## Assignment:
Up to and including the line with "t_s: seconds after", restate the material below word for word, beginning with its first line.

Start of The data

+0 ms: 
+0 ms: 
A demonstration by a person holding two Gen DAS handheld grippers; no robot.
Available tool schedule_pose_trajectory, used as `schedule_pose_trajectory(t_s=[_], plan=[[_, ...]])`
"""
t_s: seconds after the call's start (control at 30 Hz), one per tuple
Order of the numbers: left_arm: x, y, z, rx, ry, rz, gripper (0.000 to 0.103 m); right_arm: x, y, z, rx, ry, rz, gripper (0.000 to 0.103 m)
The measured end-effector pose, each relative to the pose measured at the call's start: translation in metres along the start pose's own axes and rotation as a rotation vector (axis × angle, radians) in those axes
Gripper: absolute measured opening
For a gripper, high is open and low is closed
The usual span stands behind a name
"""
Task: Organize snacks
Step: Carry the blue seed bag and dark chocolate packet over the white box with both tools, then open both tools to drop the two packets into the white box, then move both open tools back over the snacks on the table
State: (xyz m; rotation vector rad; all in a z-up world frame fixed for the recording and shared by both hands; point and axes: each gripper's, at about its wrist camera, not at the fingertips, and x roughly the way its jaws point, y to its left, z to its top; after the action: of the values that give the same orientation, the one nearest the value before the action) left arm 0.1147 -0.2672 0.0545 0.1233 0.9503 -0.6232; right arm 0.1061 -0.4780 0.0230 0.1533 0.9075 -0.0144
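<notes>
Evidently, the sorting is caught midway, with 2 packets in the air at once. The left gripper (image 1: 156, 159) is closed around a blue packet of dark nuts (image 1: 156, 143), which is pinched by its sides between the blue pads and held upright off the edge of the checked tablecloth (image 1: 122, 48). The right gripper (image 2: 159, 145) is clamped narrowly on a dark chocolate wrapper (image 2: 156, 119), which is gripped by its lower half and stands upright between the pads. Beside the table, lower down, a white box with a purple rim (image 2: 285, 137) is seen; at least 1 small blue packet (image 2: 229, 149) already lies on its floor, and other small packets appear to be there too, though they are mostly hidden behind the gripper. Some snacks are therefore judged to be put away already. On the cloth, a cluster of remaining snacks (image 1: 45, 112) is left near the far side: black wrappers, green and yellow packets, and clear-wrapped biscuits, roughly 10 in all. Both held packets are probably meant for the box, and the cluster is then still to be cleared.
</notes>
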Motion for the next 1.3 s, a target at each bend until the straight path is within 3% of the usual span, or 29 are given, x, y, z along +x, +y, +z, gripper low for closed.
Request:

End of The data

## Answer box:
+0 ms: 
+0 ms: 
A demonstration by a person holding two Gen DAS handheld grippers; no robot.
Available tool schedule_pose_trajectory, used as `schedule_pose_trajectory(t_s=[_], plan=[[_, ...]])`
"""
t_s: seconds after the call's start (control at 30 Hz), one per tuple

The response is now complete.